A: This is a huge misconception! While ready-to-move flats seem “GST-free,” developers actually bake that tax—plus a heavy premium—into the base price. Because under-construction flats start at a much lower base price, you almost always save more money overall, even after paying the GST.

Q3: Do I have to pay the entire property value upfront when I book?

A: Not at all. With a “construction-linked payment plan,” you typically pay a 10% to 20% booking amount. The rest is paid in staggered installments tied to construction milestones (like laying the foundation), protecting you from immediate, heavy EMIs.

Q4: How does buying under-construction give me better investment returns?

A: It’s all about the entry price. Buying early locks in the lowest possible rate. As the building finishes, the market value naturally appreciates. If you time your possession to align with a new local infrastructure project (like a new metro line), you get a massive double-boost in value.

Q5: Can I claim tax benefits on my home loan while the flat is being built?

A: Not during the construction phase.
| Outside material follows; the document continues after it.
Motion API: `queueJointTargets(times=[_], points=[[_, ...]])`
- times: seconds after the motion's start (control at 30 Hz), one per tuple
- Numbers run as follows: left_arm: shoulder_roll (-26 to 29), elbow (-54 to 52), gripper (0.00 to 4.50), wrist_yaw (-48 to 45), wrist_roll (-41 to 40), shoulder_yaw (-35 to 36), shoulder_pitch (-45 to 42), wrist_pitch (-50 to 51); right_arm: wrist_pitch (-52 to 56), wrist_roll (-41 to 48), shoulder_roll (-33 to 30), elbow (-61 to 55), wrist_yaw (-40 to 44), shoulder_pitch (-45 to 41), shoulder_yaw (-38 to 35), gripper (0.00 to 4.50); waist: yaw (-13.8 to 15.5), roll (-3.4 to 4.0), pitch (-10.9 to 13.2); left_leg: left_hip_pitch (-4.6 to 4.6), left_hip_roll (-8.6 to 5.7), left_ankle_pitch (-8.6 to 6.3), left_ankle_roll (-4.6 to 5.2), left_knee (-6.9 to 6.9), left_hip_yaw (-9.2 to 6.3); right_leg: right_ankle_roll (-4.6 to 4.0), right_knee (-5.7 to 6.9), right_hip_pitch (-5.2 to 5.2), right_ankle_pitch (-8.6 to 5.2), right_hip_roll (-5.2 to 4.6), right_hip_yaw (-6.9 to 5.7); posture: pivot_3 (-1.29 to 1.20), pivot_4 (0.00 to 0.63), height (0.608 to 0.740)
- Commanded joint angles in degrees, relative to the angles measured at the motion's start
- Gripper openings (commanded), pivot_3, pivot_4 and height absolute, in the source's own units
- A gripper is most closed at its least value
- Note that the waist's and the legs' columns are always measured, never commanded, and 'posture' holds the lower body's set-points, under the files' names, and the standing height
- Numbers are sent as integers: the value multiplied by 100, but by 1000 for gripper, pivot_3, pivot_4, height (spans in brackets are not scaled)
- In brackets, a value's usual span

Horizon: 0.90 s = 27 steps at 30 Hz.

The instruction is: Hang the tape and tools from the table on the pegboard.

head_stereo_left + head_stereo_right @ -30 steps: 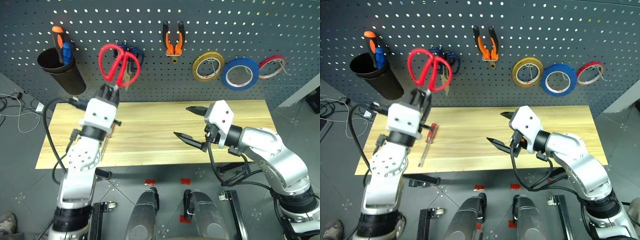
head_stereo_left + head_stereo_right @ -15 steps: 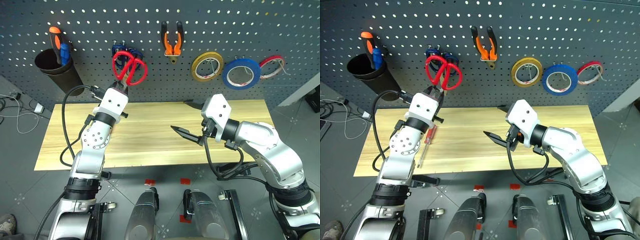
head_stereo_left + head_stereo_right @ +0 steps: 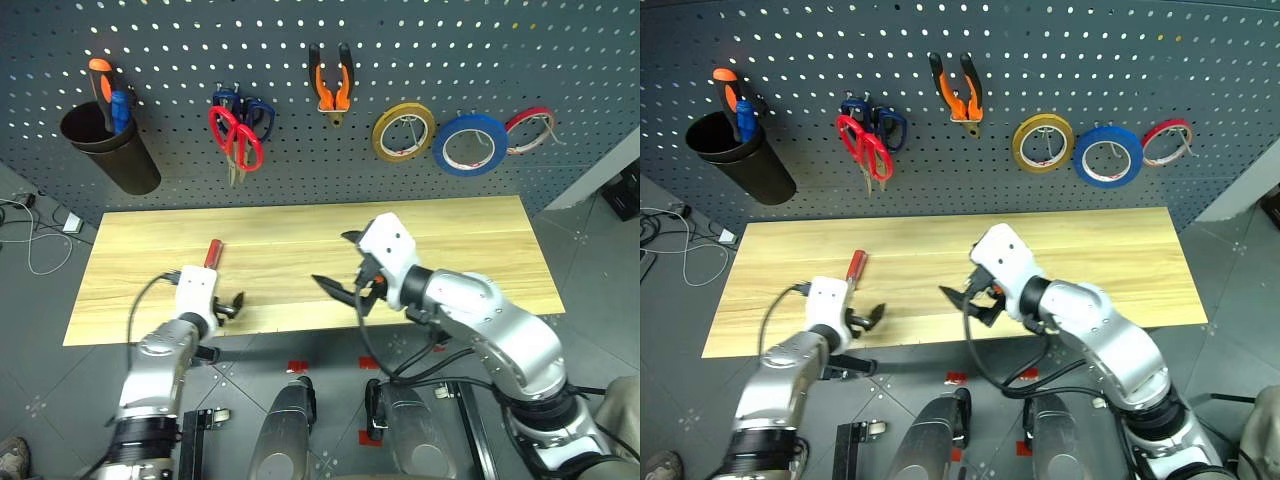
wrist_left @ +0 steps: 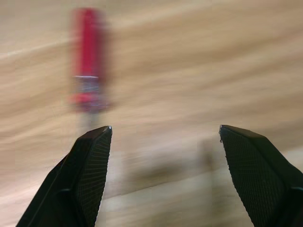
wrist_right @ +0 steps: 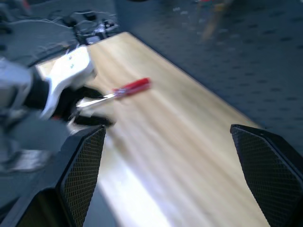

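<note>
Fingers of the left gripper (image 4: 163, 177) are seen spread apart with nothing between them, low over the front left part of the table (image 3: 460, 240). Just beyond them the screwdriver (image 3: 854, 267) lies flat on the wood, its red handle toward the pegboard (image 3: 560, 60); the shaft is partly hidden by the gripper's body. Whether the fingers touch the shaft cannot be told. The right gripper (image 3: 340, 268) is held above the middle of the table, its 2 black fingers wide apart and empty, pointed toward the robot's left.

The tabletop is a light yellowish wood grain, long and rectangular, and it is set against the foot of the dark grey perforated pegboard. On the board, from the robot's left to its right, are seen a black cup (image 3: 112, 150) holding an orange-handled tool and a blue-handled one, the red scissors (image 3: 236, 140) hung in front of blue-handled scissors (image 3: 252, 108), the pliers (image 3: 331, 88) with orange handles, a yellow tape roll (image 3: 403, 133), the blue tape (image 3: 470, 146) and a thin red tape roll (image 3: 530, 130). All 3 rolls hang side by side on hooks, the blue one between the other 2.

A grey tiled floor is seen around the table, and cables (image 3: 35, 235) lie on it at the left end.
</note>
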Motion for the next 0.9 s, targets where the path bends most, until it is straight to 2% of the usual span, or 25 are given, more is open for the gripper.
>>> queueJointTargets(times=[0.03,0.27,0.4,0.7,0.8,0.9], points=[[185,40,3823,-135,-220,130,-274,241,389,71,219,-315,-192,-278,-13,4500,14,0,2,0,0,5,5,1,1,4,-3,0,-2,-1,1,-42,372,740],[722,1621,3823,-767,-220,-210,-1474,589,626,35,442,177,-149,-926,-28,4500,-5,-13,37,0,-5,13,13,-5,5,-10,7,-9,7,-2,6,-32,418,740],[931,2575,3823,-829,-29,-366,-2077,435,718,122,461,324,-23,-1174,24,4500,-32,-30,127,-4,-5,11,14,-14,7,-31,10,-21,15,-1,6,-44,432,740],[1100,3651,3823,-888,257,-663,-2488,136,901,352,249,231,375,-1301,241,4500,-41,-44,234,-11,-4,8,14,-27,10,-40,-13,-25,8,-7,8,-58,436,740],[1093,3814,3206,-892,314,-725,-2529,13,824,382,167,196,499,-1298,325,4500,-38,-45,233,-11,-4,8,14,-28,9,-40,-16,-23,8,-9,8,-65,424,740],[1103,4002,2317,-785,380,-749,-2587,-201,720,346,138,237,548,-1276,350,4500,-39,-45,233,-11,-4,8,13,-28,9,-40,-16,-23,8,-11,7,-62,406,740]])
However, once you take possession, you can claim the accumulated “pre-construction interest” in five equal installments over the next five years, making it a smart long-term tax strategy.

Q6: How much can I actually customize an under-construction apartment?

A: Think of it as a blank canvas with borders. Getting in early lets you request minor tweaks before the plaster dries—like choosing premium tiles, changing wall colors, or moving electrical points for a home office. Changing these in a ready flat requires messy, expensive demolition.